1 Black baseball in Chicago dates back to the mid-19th century.
“The most notable of the early teams, the Chicago Blue Stockings, played and often beat white opponents during the 1870s, though they were denied admission to the state’s Senior Amateur Championship tournament,” baseball historian Don Zminda writes in Justice Batted Last: Ernie Banks, Minnie Miñoso, and the Unheralded Players Who Integrated Chicago’s Major League Teams. The Chicago Unions, formed in the late 1880s, “dominated the amateur baseball scene in Chicago,” he quotes historian Leslie Heaphy as saying, and in 1895 they took two of three games from one of the city’s best white semipro teams.
2 A couple of Chicagoans played a key part in keeping Blacks out of the majors.
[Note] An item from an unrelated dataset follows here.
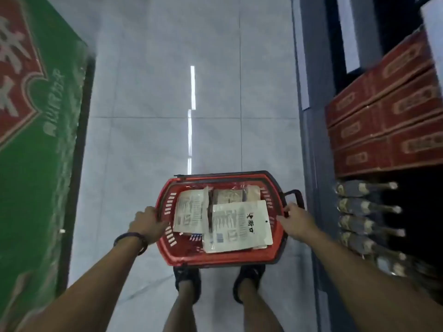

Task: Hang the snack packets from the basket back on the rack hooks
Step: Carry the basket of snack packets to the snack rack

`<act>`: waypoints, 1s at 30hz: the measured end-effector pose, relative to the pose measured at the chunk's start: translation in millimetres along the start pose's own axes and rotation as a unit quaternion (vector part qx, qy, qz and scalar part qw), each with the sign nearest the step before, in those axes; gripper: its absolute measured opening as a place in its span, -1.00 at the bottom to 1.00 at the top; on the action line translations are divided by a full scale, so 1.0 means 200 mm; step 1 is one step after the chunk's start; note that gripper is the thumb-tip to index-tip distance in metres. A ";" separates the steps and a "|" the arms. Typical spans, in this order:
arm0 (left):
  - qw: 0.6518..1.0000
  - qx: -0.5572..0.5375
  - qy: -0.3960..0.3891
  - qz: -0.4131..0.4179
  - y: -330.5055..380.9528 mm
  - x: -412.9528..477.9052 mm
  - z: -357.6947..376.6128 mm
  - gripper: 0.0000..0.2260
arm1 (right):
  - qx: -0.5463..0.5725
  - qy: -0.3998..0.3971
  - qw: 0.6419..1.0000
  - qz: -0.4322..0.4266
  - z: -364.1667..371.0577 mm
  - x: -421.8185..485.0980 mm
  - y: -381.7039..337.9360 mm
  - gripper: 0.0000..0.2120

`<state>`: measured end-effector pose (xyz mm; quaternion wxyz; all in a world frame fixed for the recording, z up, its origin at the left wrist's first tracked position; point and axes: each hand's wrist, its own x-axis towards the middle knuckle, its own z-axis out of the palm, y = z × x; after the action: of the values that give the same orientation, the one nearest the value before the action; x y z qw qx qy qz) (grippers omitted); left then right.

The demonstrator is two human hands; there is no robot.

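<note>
The snack packets (242, 224) lie flat in a loose pile inside the red basket (223, 258); they look light, soft and a little slick, best pinched near the small punched hole at the top edge. The topmost bears bold Chinese characters, too blurred to read surely. The left hand (148, 224) and right hand (296, 221) each clasp the basket's rim, beside it red cartons (388, 116) and a green crate (36, 140).

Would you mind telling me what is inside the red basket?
The red basket holds several pale snack packets, overlapping in a loose pile. Whatever lies beneath them is covered.
</note>
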<state>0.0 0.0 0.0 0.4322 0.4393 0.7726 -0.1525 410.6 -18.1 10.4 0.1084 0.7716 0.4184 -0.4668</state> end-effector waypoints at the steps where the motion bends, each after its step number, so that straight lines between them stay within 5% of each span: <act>1: 0.999 -0.030 0.011 -0.021 -0.03 0.08 0.05 -0.26 | 0.029 0.012 0.999 0.010 0.04 0.09 0.03 -0.88; 4: 0.991 -0.112 -0.012 -0.073 -0.09 0.27 0.15 -0.33 | 0.108 0.025 0.991 0.075 0.14 0.28 0.06 -0.50; 8: 0.971 -0.213 -0.008 -0.112 -0.18 0.44 0.27 -0.40 | 0.297 0.032 0.943 0.147 0.25 0.48 0.11 -0.36; 11: 0.959 -0.258 -0.012 -0.118 -0.20 0.53 0.30 -0.33 | 0.423 0.017 0.889 0.172 0.24 0.53 0.10 -0.61; 14: 0.943 -0.298 -0.049 -0.140 -0.20 0.59 0.28 -0.42 | 0.443 -0.001 0.879 0.174 0.20 0.51 0.11 -0.77; 21: 0.954 -0.282 -0.048 -0.092 -0.05 0.26 0.08 -0.55 | 0.473 0.049 0.869 0.139 -0.03 0.22 0.20 -0.76; 30: 0.977 -0.199 -0.002 0.071 0.39 -0.67 -0.51 -0.57 | 0.593 0.143 0.783 0.123 -0.37 -0.87 0.38 -0.83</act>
<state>41.8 34.3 178.1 0.5220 0.3983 0.7534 0.0348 476.7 -118.8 175.1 -0.3749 0.7869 -0.0288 -0.4893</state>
Cap Anson, the superstar player-manager of the Chicago White Stockings, the precursor to the Cubs, threatened to not let his team play a Toledo squad that had a Black catcher, Moses Fleetwood Walker. Walker, one of the few players of color in white organized baseball at the time, was forced to sit out the game. Anson later helped derail attempts by the New York Giants to sign Walker and another Black player. There wasn’t another Black player in the white major leagues for 63 years, until Jackie Robinson in 1947. That absence was in no small part because of the influence of Kenesaw Mountain Landis, who had been a Chicago federal judge. Though Landis stated publicly that there was no rule that a player be white, the color line was strictly enforced during his time as baseball commissioner, from 1920 to his death in 1944.
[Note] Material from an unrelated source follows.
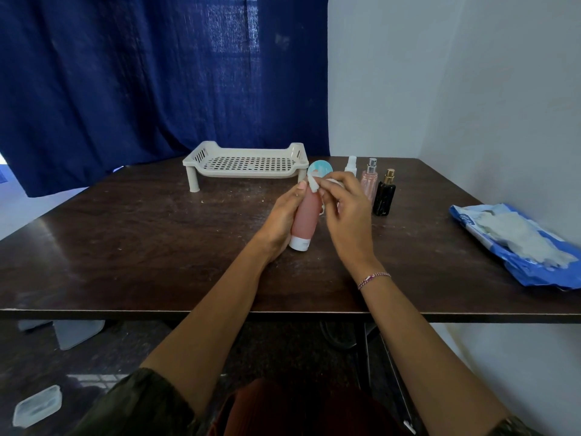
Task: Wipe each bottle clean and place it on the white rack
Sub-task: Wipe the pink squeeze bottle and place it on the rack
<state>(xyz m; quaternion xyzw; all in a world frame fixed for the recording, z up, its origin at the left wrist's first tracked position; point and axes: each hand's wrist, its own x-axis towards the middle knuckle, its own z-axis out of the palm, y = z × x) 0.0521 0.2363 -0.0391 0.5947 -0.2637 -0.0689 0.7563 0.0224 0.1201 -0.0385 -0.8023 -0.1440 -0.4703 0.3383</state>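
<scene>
My left hand gripped the pink squeeze tube around its middle. Its white cap pointed toward me, low over the table and in front of the white rack, which held no bottle yet. My right hand pinched a small white wipe against the tube's far end. I judged it best to hold the tube firm, draw the wipe down its whole length, turn it between strokes, and keep clear of the black spray bottle nearby.

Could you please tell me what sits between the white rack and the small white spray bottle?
A round teal item stands there, partly hidden behind the wipe; the head view shows it.
</scene>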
3 An East Hyde Park hotel refused to lodge the American League’s first Black player.
When Cleveland’s Larry Doby made his historic debut in July 1947, for a game in Chicago against the White Sox, he wasn’t allowed to stay with his teammates at the stylish Hotel Del Prado, in what was then an almost exclusively white area. “The Indians had to scramble to find a ‘Black hotel’ for Doby,” Zminda writes. One place in town that catered to Black athletes, including boxing champ Joe Louis, was Woodlawn’s Wedgewood Hotel, partly owned by track legend Jesse Owens. It later served as the residence of the White Sox’s Minnie Miñoso.
4 Minnie Miñoso ended up on the White Sox because he had been on a team said to have too many Black players.
Miñoso, the first Black player for either of the Chicago teams, was originally signed by Cleveland in 1948, but the general manager of the White Sox, Frank Lane, was able to obtain him in a trade in 1951 because the Indians were too integrated. “The Indians can’t keep Miñoso,” an anonymous major-league executive told the Cleveland Plain Dealer at the time. “They’ve got all the colored players they can handle.”
5 The Cubs signed a Black player before the Sox did but took longer to integrate their major-league roster.
In 1949, the Cubs assigned Charles Pope, a catcher from San Francisco, to their low-level minor-league affiliate in Visalia, California. But despite hitting a respectable .286, Pope was released that June and never played in the big leagues. Not until 1953 did the Cubs integrate their major-league roster by signing Ernie Banks out of the Negro Leagues and calling up Gene Baker, who had languished in the minors for four seasons. Banks played his first game September 17, three days before Baker, who was recovering from an injury.